• [What to do] Which lines of the data hold the word "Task"? Copy all of them.

• [Study material]
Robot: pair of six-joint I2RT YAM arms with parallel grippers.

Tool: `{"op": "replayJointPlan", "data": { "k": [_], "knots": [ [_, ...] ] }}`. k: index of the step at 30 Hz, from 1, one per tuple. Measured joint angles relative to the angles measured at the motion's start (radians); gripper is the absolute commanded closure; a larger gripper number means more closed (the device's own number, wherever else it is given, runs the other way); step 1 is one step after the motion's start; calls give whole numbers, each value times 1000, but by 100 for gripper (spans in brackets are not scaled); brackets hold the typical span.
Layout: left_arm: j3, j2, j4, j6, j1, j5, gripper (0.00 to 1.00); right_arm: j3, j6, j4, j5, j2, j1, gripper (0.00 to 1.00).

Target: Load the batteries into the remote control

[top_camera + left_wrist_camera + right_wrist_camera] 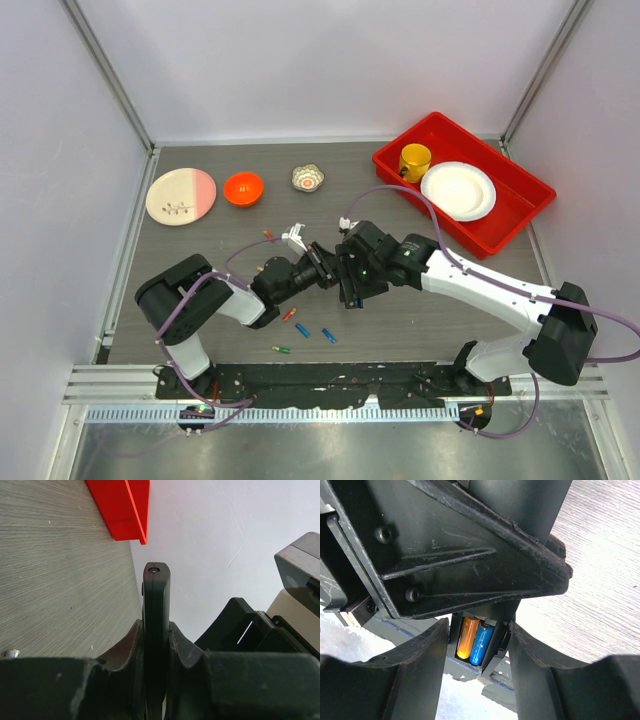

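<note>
The remote [156, 595] is a slim bar of smooth black plastic with a rounded end and a small round hole at its tip; it stands on edge above the table [200, 260], which has a grey wood grain. The left claw [318, 262] is pressed together on the remote, with one worn matt black finger on each flat side.

In the open recess of the remote lie two batteries side by side, touching: a glossy orange cylinder [467, 637] and a blue one [481, 644]. The right claw [480, 627] is spread; its thick rubbery fingers [415, 675] stand one on each side of the remote, at the recess; I cannot tell if they touch it. The ribbed black body of the left claw covers the part of the remote above the recess.

On the table on the near side of the remote lie loose batteries [303, 331]: orange, two blue and a green one; one more orange cell [268, 235] lies to the far left of the remote. To the far right of the remote is a red plastic tray [520, 215] holding a white plate [458, 190] and a yellow cup [414, 160]; to the far left of it are an orange bowl [243, 188] and a pink and cream plate [181, 195].
</note>
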Motion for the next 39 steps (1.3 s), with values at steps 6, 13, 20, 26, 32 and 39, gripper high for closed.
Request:
{"op": "replayJointPlan", "data": {
  "k": [6,13,20,26,32,39],
  "knots": [
    [0,0,7,0,0,0,100,11,2,-2,21,0,0,49],
    [0,2,18,0,11,-9,100,17,8,-5,48,0,0,67],
    [-2,2,26,0,23,-14,100,26,10,-9,63,0,0,80],
    [-7,2,51,0,28,-23,100,42,10,-22,79,0,0,71],
    [-13,1,67,8,30,-37,100,56,9,-33,101,11,3,73],
    [-32,1,77,5,43,-44,100,57,10,-17,104,25,6,73]
  ]
}}
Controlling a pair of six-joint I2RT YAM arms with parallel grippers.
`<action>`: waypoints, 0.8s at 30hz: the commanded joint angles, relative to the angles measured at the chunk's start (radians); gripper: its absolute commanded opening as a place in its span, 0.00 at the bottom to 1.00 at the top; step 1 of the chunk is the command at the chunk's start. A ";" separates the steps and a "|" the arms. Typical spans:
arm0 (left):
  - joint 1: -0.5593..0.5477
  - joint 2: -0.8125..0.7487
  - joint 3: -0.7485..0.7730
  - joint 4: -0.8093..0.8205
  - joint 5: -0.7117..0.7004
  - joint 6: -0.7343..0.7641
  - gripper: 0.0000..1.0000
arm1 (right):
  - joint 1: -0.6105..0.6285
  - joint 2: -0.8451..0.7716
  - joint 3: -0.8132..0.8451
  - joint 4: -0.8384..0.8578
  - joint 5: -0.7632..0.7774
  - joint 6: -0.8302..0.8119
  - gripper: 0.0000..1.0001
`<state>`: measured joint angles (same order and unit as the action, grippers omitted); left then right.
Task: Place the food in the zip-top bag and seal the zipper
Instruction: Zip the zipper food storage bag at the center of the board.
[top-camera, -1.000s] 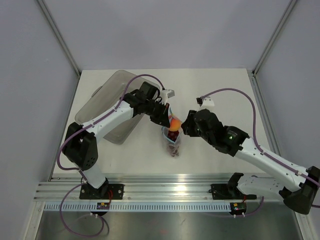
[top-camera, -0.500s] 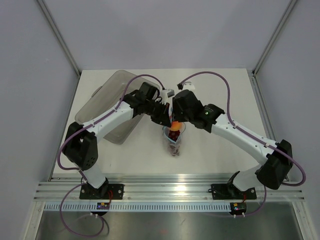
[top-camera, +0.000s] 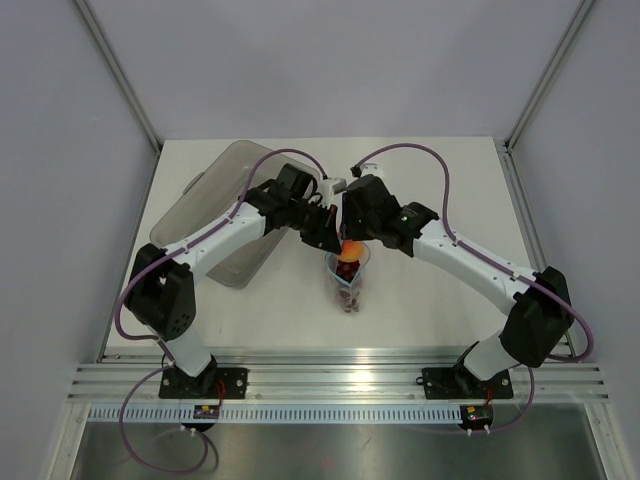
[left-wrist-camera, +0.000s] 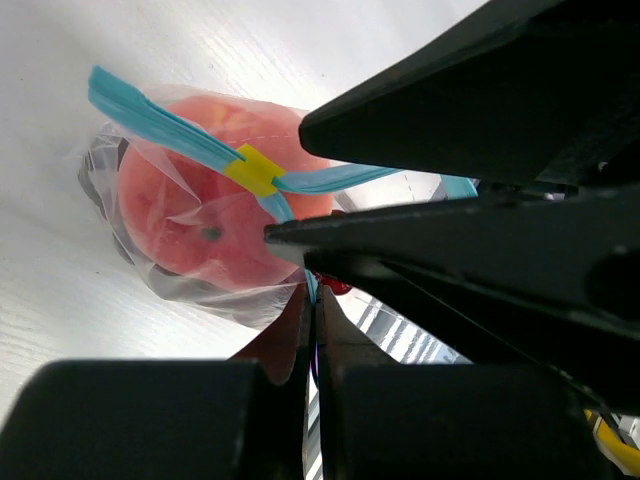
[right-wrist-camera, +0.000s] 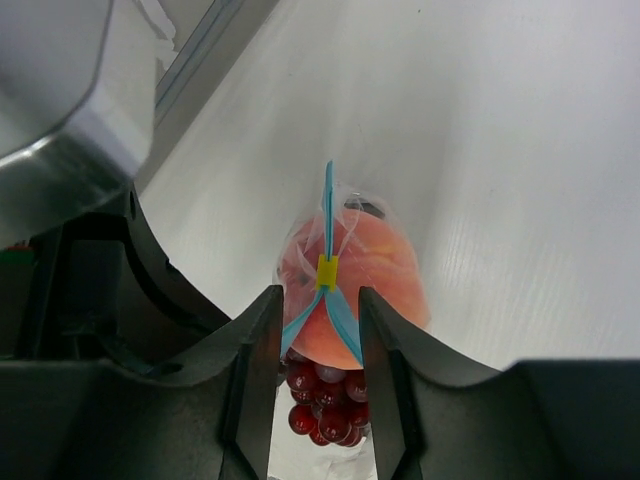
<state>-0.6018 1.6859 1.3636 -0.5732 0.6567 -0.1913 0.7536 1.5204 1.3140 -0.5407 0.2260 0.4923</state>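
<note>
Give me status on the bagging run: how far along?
Done: peach and grapes are both inside the zip-top bag. In hand: left tool is shut on the bag's mouth edge, and the open right tool straddles the zipper at its yellow slider. Left: on one side of the slider the strip runs as one closed line; on the other its halves splay apart, so that stretch needs zipping.

Zip-top bag (left-wrist-camera: 215, 290): clear, crinkled, glossy plastic film.
Zipper (left-wrist-camera: 150, 118): smooth blue-teal plastic strip, yellow plastic slider (left-wrist-camera: 255, 170).
Peach (left-wrist-camera: 180, 230): matt orange-red skin.
Grapes (right-wrist-camera: 325, 415): glossy, dark red.
Tabletop (right-wrist-camera: 520, 150): white, matt, faintly grained.
Tray (top-camera: 205, 195), far left: translucent grey plastic.
</note>
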 joint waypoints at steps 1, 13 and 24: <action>0.005 -0.055 -0.003 0.059 0.050 -0.004 0.00 | -0.014 0.012 0.010 0.058 -0.024 -0.006 0.41; 0.007 -0.071 -0.018 0.059 0.046 -0.002 0.00 | -0.020 0.053 0.004 0.081 -0.045 0.003 0.34; 0.011 -0.075 -0.024 0.064 0.043 -0.008 0.00 | -0.020 0.043 -0.035 0.107 -0.050 0.019 0.00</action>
<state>-0.5972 1.6741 1.3361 -0.5652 0.6598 -0.1951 0.7403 1.5776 1.2900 -0.4664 0.1864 0.5072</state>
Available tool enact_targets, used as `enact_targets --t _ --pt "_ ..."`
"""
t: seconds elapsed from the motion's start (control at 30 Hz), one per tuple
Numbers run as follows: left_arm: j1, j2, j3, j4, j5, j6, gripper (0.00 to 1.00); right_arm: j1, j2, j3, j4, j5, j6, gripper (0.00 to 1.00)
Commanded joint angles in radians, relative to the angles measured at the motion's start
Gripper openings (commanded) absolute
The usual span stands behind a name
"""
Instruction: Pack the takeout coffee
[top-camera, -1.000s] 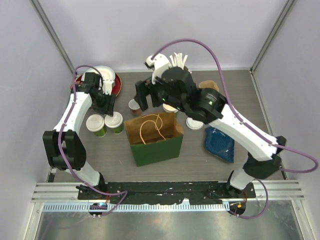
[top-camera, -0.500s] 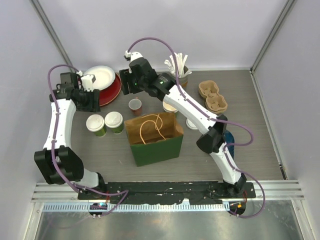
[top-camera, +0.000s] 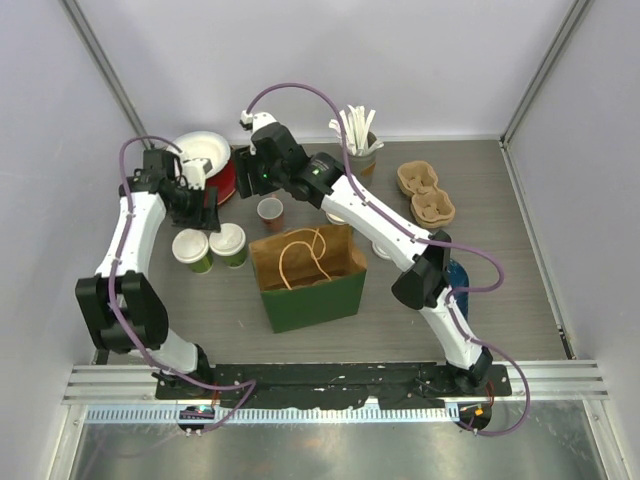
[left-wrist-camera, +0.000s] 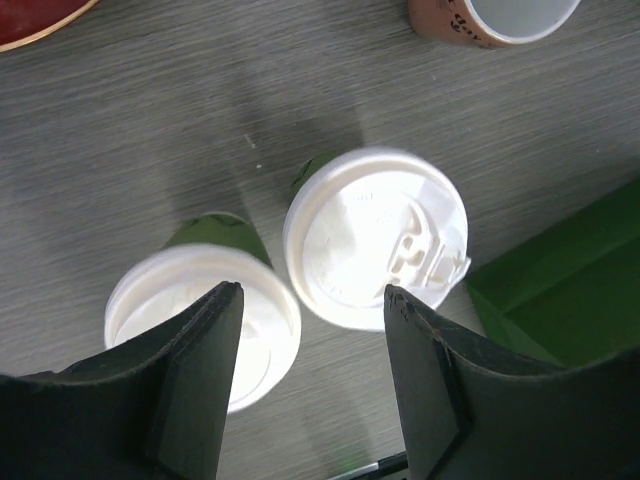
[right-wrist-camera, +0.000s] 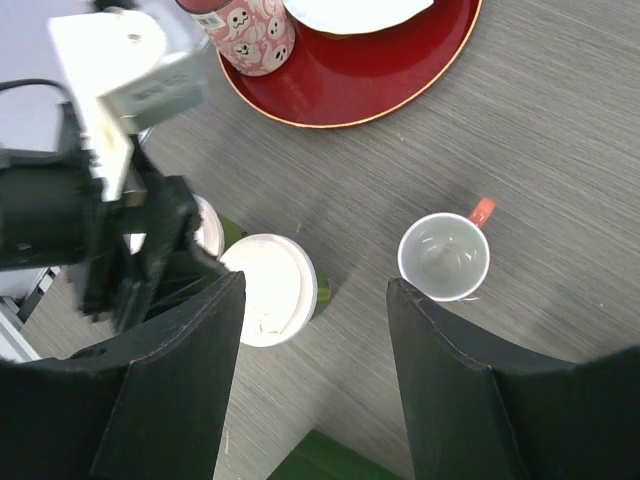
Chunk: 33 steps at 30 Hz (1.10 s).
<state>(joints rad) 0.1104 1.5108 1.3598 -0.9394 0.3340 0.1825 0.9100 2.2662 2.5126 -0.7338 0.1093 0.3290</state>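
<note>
From above, we see the left lidded cup (top-camera: 192, 250) and the right lidded cup (top-camera: 228, 243) side by side on the worktop (top-camera: 230, 305), just left of the open green paper bag (top-camera: 312, 285). The left jaws hang just behind the 2 cups, near the red tray (top-camera: 228, 182). The right jaws hang over the tray's right edge, behind the small red-and-white cup (top-camera: 270, 212). From here we cannot tell how wide either pair stands.

In the left wrist view, the left jaws are spread with nothing between them. Below them, the right lidded cup (left-wrist-camera: 375, 235) sits between the 2 fingers (left-wrist-camera: 430, 380), closer to the right one. The left finger partly hides the left lidded cup (left-wrist-camera: 200, 320). The bag (left-wrist-camera: 560, 270) lies just right of the cups.

In the right wrist view, the right jaws are spread and hold nothing. Below, the right lidded cup (right-wrist-camera: 268, 300) lies beside the left finger and the red-and-white cup (right-wrist-camera: 443, 255) near the right finger. The left arm (right-wrist-camera: 110, 230) covers most of the left lidded cup (right-wrist-camera: 207, 225). A pink patterned tumbler (right-wrist-camera: 250, 30) stands at the tray's (right-wrist-camera: 400, 70) edge.
</note>
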Motion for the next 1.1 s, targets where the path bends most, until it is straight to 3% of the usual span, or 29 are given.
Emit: enact_targets --t 0.0,0.17,0.57,0.7,1.07 --pt "-0.054 0.075 0.064 0.053 -0.027 -0.009 0.59 -0.002 -0.111 -0.031 0.042 0.006 -0.019 0.64" --pt "-0.057 0.155 0.125 0.019 -0.046 -0.005 0.51 -0.002 -0.128 -0.047 0.033 0.001 -0.025 0.64" --pt "-0.057 0.141 0.067 -0.018 0.022 0.021 0.35 -0.002 -0.135 -0.054 0.033 0.001 -0.030 0.64" --pt "-0.055 0.149 0.062 -0.033 0.030 0.032 0.22 -0.002 -0.143 -0.067 0.033 0.000 -0.028 0.64" --pt "-0.057 0.131 0.027 -0.050 0.051 0.069 0.03 -0.002 -0.151 -0.080 0.036 -0.008 -0.027 0.64"
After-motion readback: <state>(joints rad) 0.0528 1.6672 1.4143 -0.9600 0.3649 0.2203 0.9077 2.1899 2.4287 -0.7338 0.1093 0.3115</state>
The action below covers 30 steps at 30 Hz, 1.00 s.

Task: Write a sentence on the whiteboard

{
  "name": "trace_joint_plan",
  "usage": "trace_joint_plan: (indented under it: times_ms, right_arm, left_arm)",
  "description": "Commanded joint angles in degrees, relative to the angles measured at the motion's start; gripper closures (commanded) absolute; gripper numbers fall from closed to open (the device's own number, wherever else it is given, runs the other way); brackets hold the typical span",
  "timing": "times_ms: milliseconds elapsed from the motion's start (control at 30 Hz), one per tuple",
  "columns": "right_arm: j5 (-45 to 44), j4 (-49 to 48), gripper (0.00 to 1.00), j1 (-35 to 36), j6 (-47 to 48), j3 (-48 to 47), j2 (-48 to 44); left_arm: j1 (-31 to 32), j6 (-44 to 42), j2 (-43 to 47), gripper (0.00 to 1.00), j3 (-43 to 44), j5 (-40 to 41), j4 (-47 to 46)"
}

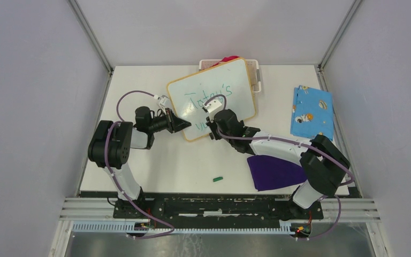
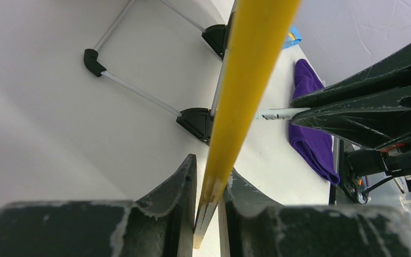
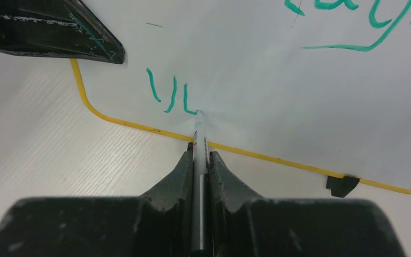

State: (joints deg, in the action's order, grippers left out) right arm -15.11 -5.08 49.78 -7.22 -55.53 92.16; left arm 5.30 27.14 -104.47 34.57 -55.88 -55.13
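Observation:
The whiteboard lies tilted at the table's back middle, with green writing as a top line reading about "Totay's". My left gripper is shut on its yellow frame edge at the lower left corner. My right gripper is shut on a slim white marker. The marker's tip touches the board near its lower edge, right after the first green strokes of a second line. Part of the top line also shows in the right wrist view.
A white basket with something red stands behind the board. A purple cloth lies under the right arm. A blue patterned cloth lies at the right. A green marker cap lies near the front. A black foot sits on the frame.

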Motion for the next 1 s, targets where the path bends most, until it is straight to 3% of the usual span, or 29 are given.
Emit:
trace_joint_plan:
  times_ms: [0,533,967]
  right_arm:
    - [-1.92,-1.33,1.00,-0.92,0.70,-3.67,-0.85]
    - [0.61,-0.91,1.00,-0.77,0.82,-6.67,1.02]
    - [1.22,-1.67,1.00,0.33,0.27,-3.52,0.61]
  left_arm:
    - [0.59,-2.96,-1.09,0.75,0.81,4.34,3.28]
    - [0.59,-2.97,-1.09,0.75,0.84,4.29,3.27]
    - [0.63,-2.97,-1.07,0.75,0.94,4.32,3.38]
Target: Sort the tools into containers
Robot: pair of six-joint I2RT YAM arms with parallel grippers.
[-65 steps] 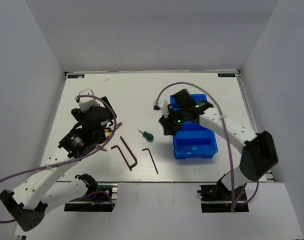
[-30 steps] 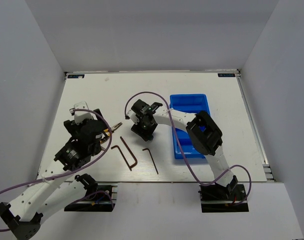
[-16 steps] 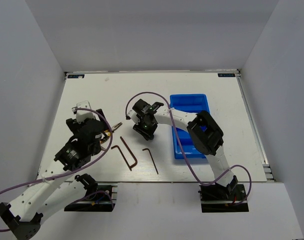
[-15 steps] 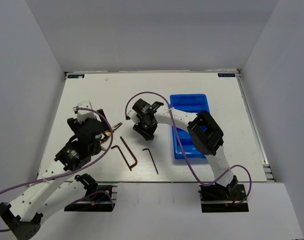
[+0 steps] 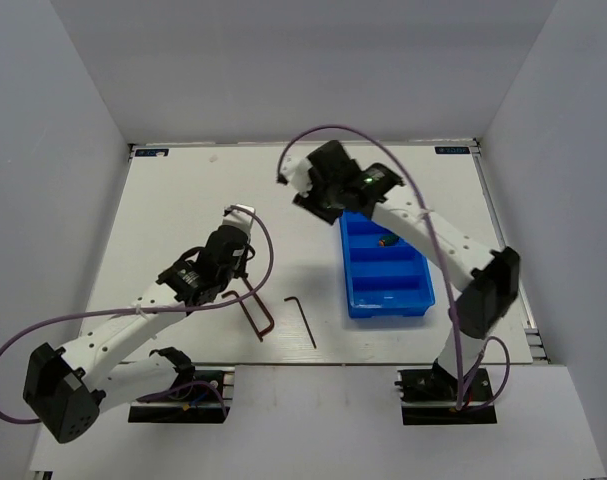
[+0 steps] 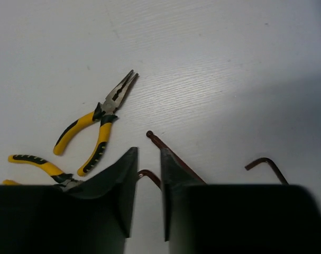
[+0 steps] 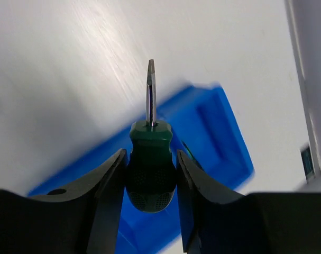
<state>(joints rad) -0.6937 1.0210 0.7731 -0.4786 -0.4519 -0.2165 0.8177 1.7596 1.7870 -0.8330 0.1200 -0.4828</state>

• [Answer to this exercise]
Task: Place the food in the zip-top bag and seal the zipper
Task: Write a sentence on the whiteboard

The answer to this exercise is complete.